__Exercise aim__
Give the data again exactly as written, skipping any pictures.

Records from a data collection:
== Segment start ==
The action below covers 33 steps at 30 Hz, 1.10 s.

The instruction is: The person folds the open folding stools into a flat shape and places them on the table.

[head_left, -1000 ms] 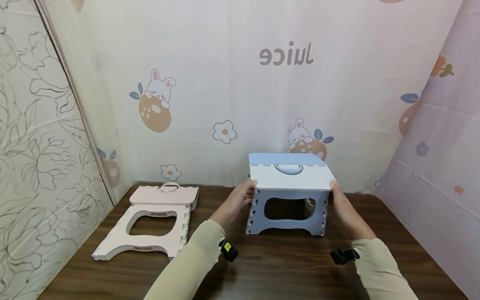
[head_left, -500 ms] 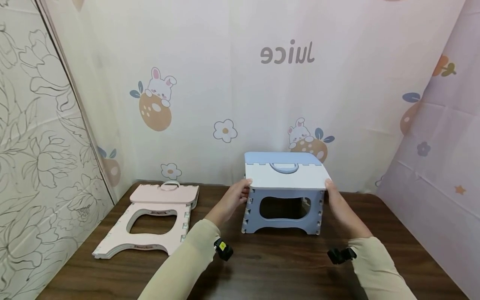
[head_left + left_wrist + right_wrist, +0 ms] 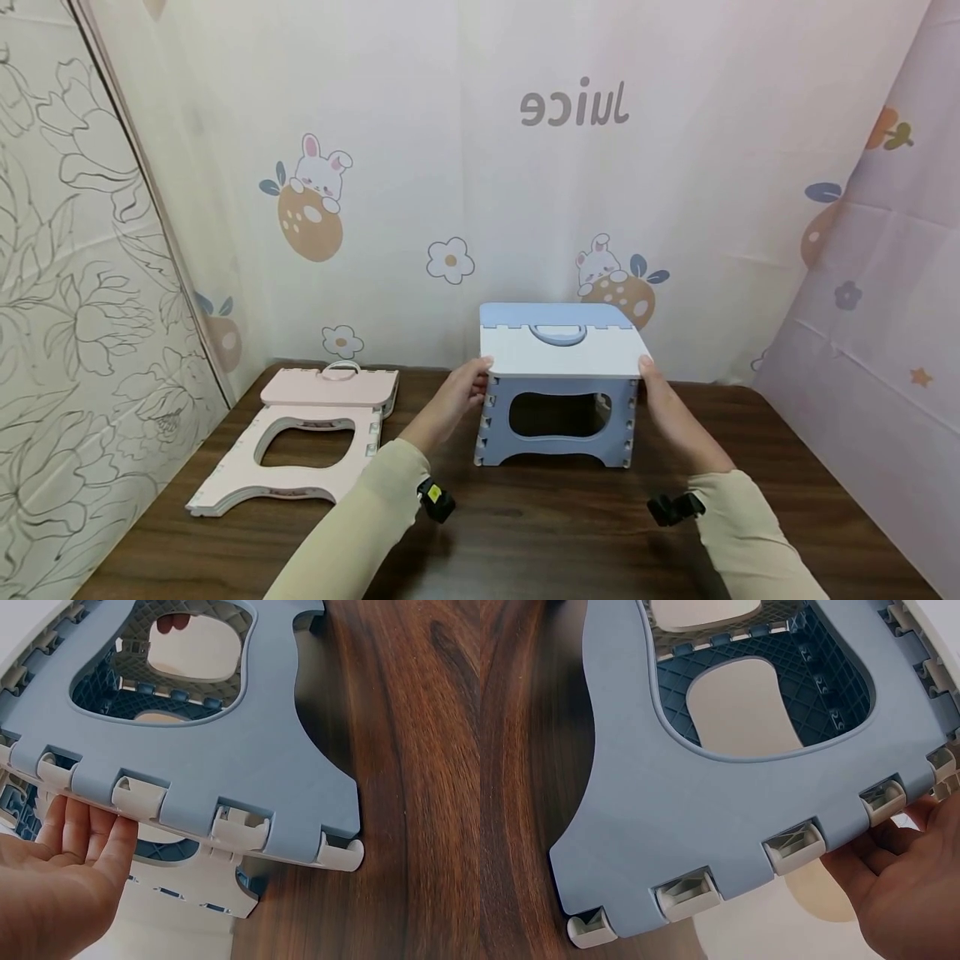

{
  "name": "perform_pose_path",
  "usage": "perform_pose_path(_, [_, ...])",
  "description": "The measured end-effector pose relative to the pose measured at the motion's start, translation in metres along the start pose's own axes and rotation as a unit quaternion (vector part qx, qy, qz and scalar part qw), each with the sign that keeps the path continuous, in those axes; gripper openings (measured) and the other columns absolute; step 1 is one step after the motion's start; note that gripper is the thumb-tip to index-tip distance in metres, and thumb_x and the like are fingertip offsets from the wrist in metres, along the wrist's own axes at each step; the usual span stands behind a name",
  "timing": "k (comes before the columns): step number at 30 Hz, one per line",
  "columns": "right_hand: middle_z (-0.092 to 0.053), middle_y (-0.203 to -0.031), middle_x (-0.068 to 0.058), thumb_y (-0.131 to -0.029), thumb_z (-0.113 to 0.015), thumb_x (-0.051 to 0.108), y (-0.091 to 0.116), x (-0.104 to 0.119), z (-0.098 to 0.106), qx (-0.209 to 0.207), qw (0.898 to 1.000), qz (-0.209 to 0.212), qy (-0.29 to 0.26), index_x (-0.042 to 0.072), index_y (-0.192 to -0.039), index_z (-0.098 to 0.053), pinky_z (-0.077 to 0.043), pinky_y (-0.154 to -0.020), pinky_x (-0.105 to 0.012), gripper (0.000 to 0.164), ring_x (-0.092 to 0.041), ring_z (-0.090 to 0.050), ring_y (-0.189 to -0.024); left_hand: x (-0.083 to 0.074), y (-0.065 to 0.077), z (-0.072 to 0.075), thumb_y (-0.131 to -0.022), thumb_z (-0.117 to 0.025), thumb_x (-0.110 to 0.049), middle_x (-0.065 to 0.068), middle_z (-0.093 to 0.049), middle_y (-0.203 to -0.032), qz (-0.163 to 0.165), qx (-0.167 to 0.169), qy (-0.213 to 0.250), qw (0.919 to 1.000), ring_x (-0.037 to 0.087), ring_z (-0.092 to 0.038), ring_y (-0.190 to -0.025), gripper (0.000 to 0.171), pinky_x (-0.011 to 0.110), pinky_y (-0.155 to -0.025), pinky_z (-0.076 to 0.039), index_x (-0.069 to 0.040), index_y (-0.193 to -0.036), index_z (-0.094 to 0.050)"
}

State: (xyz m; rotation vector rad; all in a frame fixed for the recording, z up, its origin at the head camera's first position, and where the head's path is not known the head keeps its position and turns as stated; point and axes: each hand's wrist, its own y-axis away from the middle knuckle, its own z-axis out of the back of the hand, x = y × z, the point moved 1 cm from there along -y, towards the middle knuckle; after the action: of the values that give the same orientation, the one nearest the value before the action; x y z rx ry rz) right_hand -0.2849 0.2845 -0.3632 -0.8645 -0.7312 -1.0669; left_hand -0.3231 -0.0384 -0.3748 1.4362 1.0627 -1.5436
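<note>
Blue-white stool [image 3: 561, 367] unfolded, upright nr rear edge of table [image 3: 540, 533], R of ctr; fingers of L hand [image 3: 455, 398] & R hand [image 3: 670, 404] gripping its sides. Step, est.: placement adj.; next move calls for even two-hand hold.

High forward-down head view, two close-up wrist views, blue stool [image 3: 562, 386] in all.
</note>
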Motion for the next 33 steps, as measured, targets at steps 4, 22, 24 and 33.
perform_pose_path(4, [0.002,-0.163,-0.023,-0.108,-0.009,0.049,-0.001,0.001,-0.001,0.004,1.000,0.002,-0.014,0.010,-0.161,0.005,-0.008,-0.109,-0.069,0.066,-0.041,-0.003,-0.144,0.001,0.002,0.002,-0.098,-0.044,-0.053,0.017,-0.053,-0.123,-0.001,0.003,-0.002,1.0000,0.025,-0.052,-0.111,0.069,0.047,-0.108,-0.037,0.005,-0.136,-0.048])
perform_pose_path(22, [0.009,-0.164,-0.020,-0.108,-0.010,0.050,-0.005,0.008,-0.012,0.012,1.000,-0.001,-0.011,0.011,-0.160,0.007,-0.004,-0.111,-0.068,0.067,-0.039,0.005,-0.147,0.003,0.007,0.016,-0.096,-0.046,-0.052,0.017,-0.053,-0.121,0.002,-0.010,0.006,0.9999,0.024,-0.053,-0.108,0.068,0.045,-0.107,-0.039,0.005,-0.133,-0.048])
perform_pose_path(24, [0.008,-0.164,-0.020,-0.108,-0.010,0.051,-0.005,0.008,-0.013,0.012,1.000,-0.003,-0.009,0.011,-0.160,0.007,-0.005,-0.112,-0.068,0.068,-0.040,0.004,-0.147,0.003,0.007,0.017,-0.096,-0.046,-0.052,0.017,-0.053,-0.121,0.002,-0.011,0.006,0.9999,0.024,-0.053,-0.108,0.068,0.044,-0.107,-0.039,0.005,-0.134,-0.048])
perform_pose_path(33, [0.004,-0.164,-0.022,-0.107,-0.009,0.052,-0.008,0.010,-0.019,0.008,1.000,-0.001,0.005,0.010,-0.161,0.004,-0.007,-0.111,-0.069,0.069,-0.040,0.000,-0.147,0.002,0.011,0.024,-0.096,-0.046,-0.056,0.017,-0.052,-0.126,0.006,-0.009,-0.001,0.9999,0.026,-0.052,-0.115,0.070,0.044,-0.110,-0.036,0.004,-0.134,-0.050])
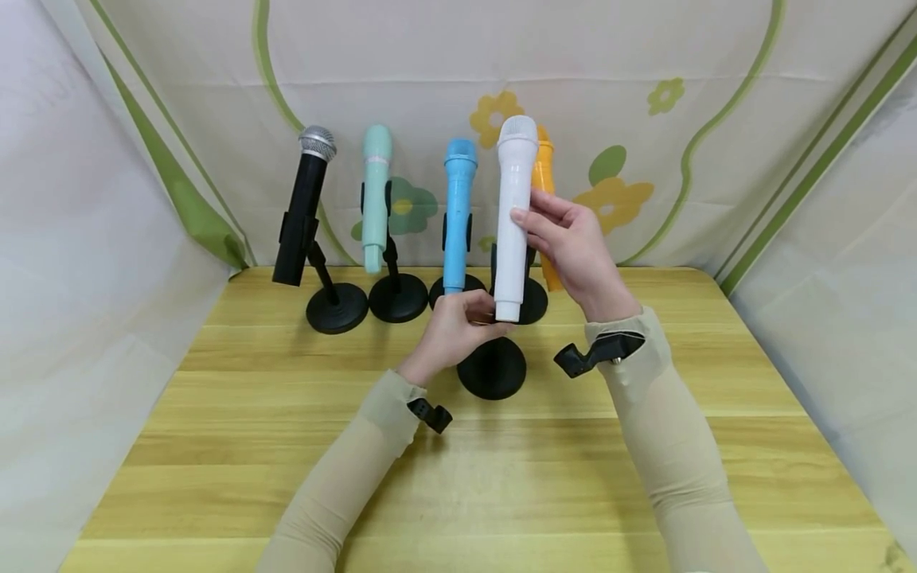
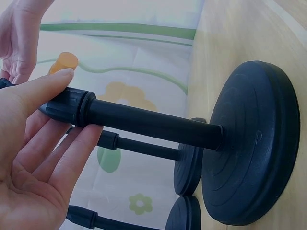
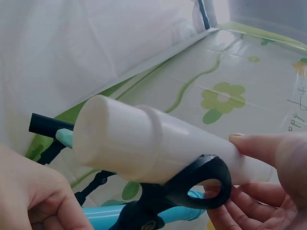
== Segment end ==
__Task answer__
The action below covers 33 steps at 30 Hz, 1.10 s.

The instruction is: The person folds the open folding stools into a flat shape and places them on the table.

[head_left, -1000 ms] 
[head_left, -500 ms] 
[head_left + left_wrist + right_wrist, +0 ms] 

{
  "name": "perform_pose_path",
  "usage": "perform_pose_path(_, [_, ...])",
  "description": "The measured end-effector pose relative to the pose measured at the motion's start, translation in metres along the start pose's own axes and rotation as a unit quaternion (vector part qx, qy, qz and scalar part qw), each with the sign that keeps the path continuous, in those axes; gripper openings (measured) and the other columns absolute; step 1 is one step after the motion's start; note that gripper is the thumb-tip to index-tip distance in metres, and thumb_x and the like are fingertip offsets from the wrist in metres, along the wrist's own axes at each step; the usual span stands behind a name",
  "timing": "k (comes before the columns): step number at 30 Hz, one per line",
  "columns": "right_hand: middle_z (-0.092 to 0.053), middle_y (-0.203 to -0.031), middle_x (-0.068 to 0.058), thumb_y (-0.131 to -0.029), thumb_z (-0.113 to 0.015), thumb_x (-0.051 to 0.108), y (-0.091 to 0.116), x (-0.104 to 0.119), z (-0.098 to 0.106), qx (-0.209 to 0.207), qw (0.898 to 1.000), qz (-0.209 to 0.212), qy (-0.29 to 0.26), index_x (-0.042 to 0.072), index_y (-0.192 to -0.039), index_z (-0.098 to 0.053), pinky_z (-0.077 to 0.043), pinky_y (-0.154 to -0.020), pinky_x (-0.105 to 0.012), gripper (0.000 to 0.164), ring_x (-0.092 to 0.041), ring_z (-0.090 to 0.050), ring_y (-0.189 to -0.024); left_hand: x (-0.083 to 0.074), y (-0.065 to 0.077), z (-0.072 to 0.075), thumb_y (-0.131 to -0.022), thumb_z (-0.117 to 0.025), thumb_x (-0.110 to 0.049), middle_x (-0.065 to 0.068), middle_z (-0.093 to 0.049), middle_y (-0.203 to -0.032), qz (-0.163 to 0.165), qx (-0.167 to 0.169), qy (-0.213 to 0.250), qw (0.919 to 1.000), ring_x (-0.037 to 0.087), ring_z (-0.092 to 0.038), ring_y (-0.190 to -0.025), gripper (0.000 to 0.171), pinky_x (-0.011 to 0.110), pinky_y (-0.155 to -0.025), pinky_z (-0.076 to 0.039), index_x (-0.069 to 0.040), index_y (-0.193 to -0.036), index_z (-0.094 to 0.050)"
}

State: (xyz m; rotation vector rad; all in a frame fixed for the recording, z up, its origin at the head camera's first position, and where the head's path is not known the head keeps its position and turns as stated; point and axes: each hand's wrist, its own y-axis away from the middle knuckle, its own z-axis out of the back of the hand, x = y × z, the point moved 1 cm from there along -y, towards the middle knuckle; after the action: of the values that give the same orientation, the one nearest the value before the action; x y z rx ry rz) right_hand -0.2849 0.2845 -0.3632 -0.8645 -0.7312 -1.0669; left_hand -0.3231 -0.0384 -0.3748 1.4362 1.0627 -1.5436
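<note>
Blue-white stool [image 3: 561, 367] unfolded, upright nr rear edge of table [image 3: 540, 533], R of ctr; fingers of L hand [image 3: 455, 398] & R hand [image 3: 670, 404] gripping its sides. Step, est.: placement adj.; next move calls for even two-hand hold.

High forward-down head view, two close-up wrist views, blue stool [image 3: 562, 386] in all.
</note>
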Motion for the next 33 steps, as measured, targets at steps 4, 22, 24 and 33.
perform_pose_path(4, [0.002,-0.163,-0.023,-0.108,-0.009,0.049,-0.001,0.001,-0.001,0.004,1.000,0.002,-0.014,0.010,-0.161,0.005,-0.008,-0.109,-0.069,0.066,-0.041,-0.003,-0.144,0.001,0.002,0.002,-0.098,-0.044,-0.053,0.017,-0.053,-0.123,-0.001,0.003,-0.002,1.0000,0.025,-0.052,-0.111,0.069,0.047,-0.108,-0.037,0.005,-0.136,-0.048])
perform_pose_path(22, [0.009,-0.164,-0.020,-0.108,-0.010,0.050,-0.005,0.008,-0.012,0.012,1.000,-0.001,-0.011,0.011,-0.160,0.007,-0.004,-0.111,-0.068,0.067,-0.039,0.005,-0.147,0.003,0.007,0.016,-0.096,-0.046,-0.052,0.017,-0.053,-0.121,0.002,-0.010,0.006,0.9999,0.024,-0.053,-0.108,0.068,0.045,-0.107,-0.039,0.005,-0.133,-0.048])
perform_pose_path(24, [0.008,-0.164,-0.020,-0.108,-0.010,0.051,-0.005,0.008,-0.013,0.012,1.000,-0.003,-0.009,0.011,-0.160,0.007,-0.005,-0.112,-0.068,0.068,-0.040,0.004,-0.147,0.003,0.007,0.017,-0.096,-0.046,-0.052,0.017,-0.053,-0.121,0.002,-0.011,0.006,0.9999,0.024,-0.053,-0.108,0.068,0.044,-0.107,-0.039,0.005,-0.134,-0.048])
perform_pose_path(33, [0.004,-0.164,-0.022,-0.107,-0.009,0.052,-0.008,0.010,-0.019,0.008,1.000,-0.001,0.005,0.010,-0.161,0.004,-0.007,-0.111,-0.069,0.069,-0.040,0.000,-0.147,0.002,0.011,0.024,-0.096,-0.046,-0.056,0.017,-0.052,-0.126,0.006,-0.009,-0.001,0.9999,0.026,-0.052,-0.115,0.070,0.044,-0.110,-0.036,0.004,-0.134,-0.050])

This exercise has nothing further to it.